É bem verdade que já antes havia
pesado o mesmo «anátema» sobre outros nobelizados, como Harold Pinter (2005),
Günter Grass (1999), José Saramago (1998), e anteriormente com Gabriel Garcia
Márquez (1982), «amigo do ditador Fidel Castro» (New York Times, Bret Stephens,
17 de Outubro de 2019).
Na realidade quem não apoia a
política do império, não tem a vida fácil nos meios intelectuais dominantes,
com algumas franjas da esquerda mais frágil a repetir acriticamente os seus
chavões.
Mais de vinte anos após a
agressão dos EUA e da «Europa» à Jugoslávia e da campanha de desinformação com
que o «Ocidente» a procurou justificar, ela está de volta às primeiras páginas
com Handke a ser o bombo da festa, alvo de insultos e abaixo-assinados para lhe
retiraram o prémio Nobel, atribuído por um júri totalmente renovado depois dos
escândalos da academia sueca no ano passado.
«Um prémio no cravo e outro na
ferradura?», titulava o Público de 11 de Outubro, juntando-se à
confusão ideológica desta onda (des)informativa.
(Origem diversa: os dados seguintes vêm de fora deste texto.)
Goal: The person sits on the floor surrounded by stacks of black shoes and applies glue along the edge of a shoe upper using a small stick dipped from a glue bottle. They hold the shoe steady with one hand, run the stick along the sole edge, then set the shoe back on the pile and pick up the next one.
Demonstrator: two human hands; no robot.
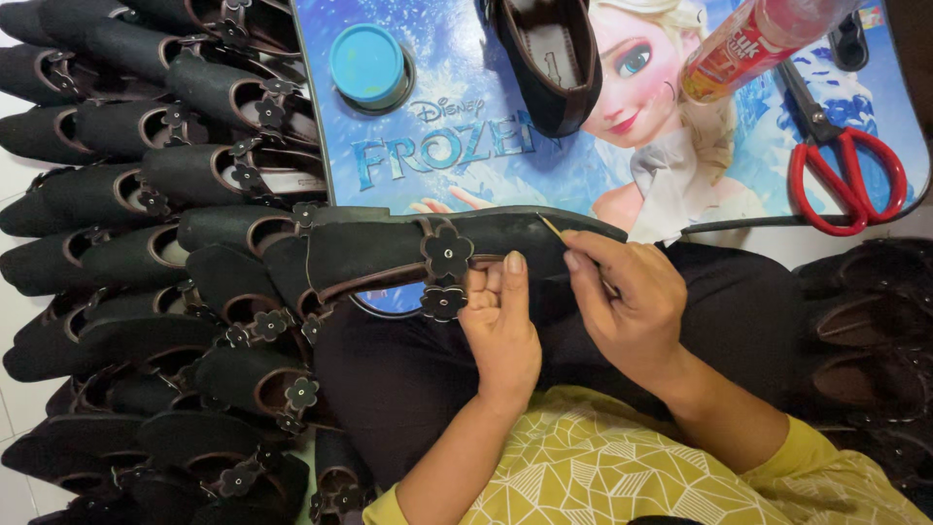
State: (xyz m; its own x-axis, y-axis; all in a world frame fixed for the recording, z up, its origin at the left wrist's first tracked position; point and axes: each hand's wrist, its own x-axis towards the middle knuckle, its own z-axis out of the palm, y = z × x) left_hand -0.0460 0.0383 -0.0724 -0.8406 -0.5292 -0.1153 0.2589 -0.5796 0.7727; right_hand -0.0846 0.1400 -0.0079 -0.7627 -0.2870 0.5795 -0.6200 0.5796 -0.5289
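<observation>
My left hand (501, 331) grips a black flat shoe (389, 248) with brown trim and black flower ornaments, held on its side over my lap. My right hand (630, 301) pinches a thin stick-like tool (552, 227) whose tip touches the shoe's edge near the heel end. Both hands are close together at the shoe's strap and rim.
A pile of several similar black shoes (146, 243) fills the left side. A small printed blue lap table (466, 146) ahead carries a blue lid (366, 64), another shoe (549, 58), a red-labelled tube (739, 49) and red-handled scissors (846, 180). More dark shoes (865, 331) lie to the right.
</observation>
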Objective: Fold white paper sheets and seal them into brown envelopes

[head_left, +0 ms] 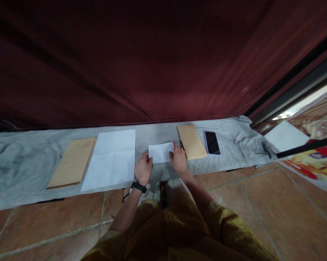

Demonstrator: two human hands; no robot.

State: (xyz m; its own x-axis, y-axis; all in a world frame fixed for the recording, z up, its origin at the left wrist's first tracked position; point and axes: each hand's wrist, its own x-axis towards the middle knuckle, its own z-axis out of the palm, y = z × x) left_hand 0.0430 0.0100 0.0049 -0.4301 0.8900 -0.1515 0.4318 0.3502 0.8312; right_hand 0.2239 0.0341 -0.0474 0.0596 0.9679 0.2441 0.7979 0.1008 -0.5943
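Observation:
A small white rectangle of folded paper [161, 153] lies on the grey cloth in front of me. My left hand [143, 169] is at its left end, fingers curled and thumb at the paper's edge. At the right end is my right hand [178, 158], index finger reaching to the upper corner and thumb on the lower edge, so it holds that end. A larger unfolded white sheet [111, 159] with crease lines lies left of my left hand. Just beyond my right hand is a brown envelope [192, 141].
Another brown envelope [72, 163] lies at the left on the grey cloth [22, 159]. A smartphone [212, 143] rests right of the right envelope. A dark red curtain [152, 72] hangs behind. At far right are a white sheet [286, 136] and a colourful printed box [313, 165].

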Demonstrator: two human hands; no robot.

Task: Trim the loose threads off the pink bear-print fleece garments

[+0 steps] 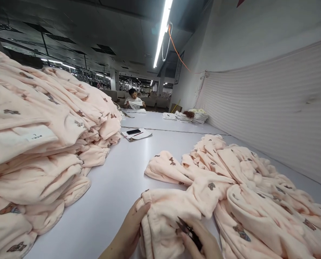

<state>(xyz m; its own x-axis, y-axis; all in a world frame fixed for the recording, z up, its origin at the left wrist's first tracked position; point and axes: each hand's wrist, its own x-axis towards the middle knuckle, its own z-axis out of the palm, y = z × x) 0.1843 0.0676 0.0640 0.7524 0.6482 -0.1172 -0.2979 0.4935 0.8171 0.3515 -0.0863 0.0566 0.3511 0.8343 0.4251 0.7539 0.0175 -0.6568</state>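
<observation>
In front of me lies a pale pink fleece garment (167, 208) with small printed bear figures. My left hand (132, 226) grips its folded edge, thumb on top and the other fingers hidden beneath. Small dark thread snips (188, 230) are in my right hand (200, 239), with the blades pointing up and left just over the cloth. Part of the same garment stretches away to the right, where it meets a loose heap of like garments (257, 190).
A tall pile of pink garments (41, 126) stands on the left of the white table (117, 194). Farther back, a phone (133, 131) lies on papers (146, 135). Stacked cloth pieces (199, 116) rest near the right wall. A person (134, 100) holds white cloth at the far end.
</observation>
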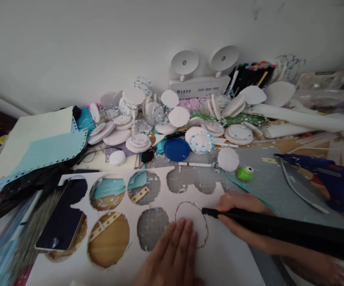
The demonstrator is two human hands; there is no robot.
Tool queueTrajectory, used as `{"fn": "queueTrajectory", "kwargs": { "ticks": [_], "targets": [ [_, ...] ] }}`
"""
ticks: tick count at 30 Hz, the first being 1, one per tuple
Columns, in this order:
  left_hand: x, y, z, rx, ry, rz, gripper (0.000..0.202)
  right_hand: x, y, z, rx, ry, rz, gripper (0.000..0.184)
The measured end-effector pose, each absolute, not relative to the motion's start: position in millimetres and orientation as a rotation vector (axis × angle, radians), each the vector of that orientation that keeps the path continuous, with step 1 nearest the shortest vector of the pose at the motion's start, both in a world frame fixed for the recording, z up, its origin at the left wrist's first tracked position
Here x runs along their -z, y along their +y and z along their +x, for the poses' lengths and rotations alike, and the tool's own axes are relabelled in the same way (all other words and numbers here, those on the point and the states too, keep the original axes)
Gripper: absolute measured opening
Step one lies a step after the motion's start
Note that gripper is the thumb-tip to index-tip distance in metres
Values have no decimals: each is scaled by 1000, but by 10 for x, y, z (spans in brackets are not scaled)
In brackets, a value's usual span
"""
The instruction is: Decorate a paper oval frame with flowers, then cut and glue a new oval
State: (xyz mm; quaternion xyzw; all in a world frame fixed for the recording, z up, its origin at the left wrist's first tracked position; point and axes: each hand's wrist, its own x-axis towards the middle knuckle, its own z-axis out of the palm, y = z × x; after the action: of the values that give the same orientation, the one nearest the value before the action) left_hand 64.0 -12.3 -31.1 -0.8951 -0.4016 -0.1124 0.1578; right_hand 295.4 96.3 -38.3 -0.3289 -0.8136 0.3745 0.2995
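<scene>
My left hand (173,254) lies flat on a white foam sheet (228,254), fingers together and stretched out, over the lower left of a round outline (189,211). That outline is dark and rough-edged. From the right, my right hand (249,222) grips a thick black pen-shaped cutter (285,230), its tip at the outline's upper right edge. Several round holes are cut through the sheet, with a grey gridded mat (152,228) and wood showing through them. Part of the outline is hidden under my left fingers.
White foam discs (179,116) crowd the back, by a twin-head emergency lamp (200,85). A blue glue gun (323,171) lies at right. Nearer stand a green frog-like figure (245,173), a blue lid (177,149) and a white marker (195,164). A dark phone (61,226) lies left.
</scene>
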Motion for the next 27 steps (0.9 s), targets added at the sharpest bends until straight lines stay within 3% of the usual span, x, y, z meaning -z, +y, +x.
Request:
{"fn": "queueTrajectory", "kwargs": {
  "ticks": [9,13,19,27],
  "targets": [
    [412,-221,713,281,-1158,-2472,36,196,1039,2838,-1170,-2010,-1160,3],
    [660,-382,855,548,-1120,-2336,26,150,1057,2750,-1121,-1961,-1281,12],
    [858,-497,987,603,-1121,-2265,36,28,1003,2701,-1062,-1948,-1312,24],
    [819,-440,1029,775,-1128,-2206,25,-195,937,2418,-1242,-2165,-1102,5]
  ]
}}
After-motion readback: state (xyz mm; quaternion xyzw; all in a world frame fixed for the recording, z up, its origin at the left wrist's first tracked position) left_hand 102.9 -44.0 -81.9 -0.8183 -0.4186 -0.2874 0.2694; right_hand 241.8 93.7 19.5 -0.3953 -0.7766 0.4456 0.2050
Porque afinal, estar contra os
bombardeamentos dos EUA e da NATO, levados a cabo à margem do direito internacional
e da carta da ONU, não será estar do mesmo lado dos que criticam o regime de
extrema-direita da Polónia, como Olga Tokarczuk?
Talvez ser defensora das
liberdades políticas e das «causas verdes» e dos animais, esteja «dentro
daquilo que se espera de um intelectual» – como afirmou o crítico do Expresso.
Seguramente mais aceitável do que
atacar as guerras «humanitárias» das potências ocidentais que deixam os países
tão benevolamente «ajudados» – como o Afeganistão, o Iraque, a Líbia ou a Síria
– feitos em cacos e com uma boa parte da população morta ou em fuga.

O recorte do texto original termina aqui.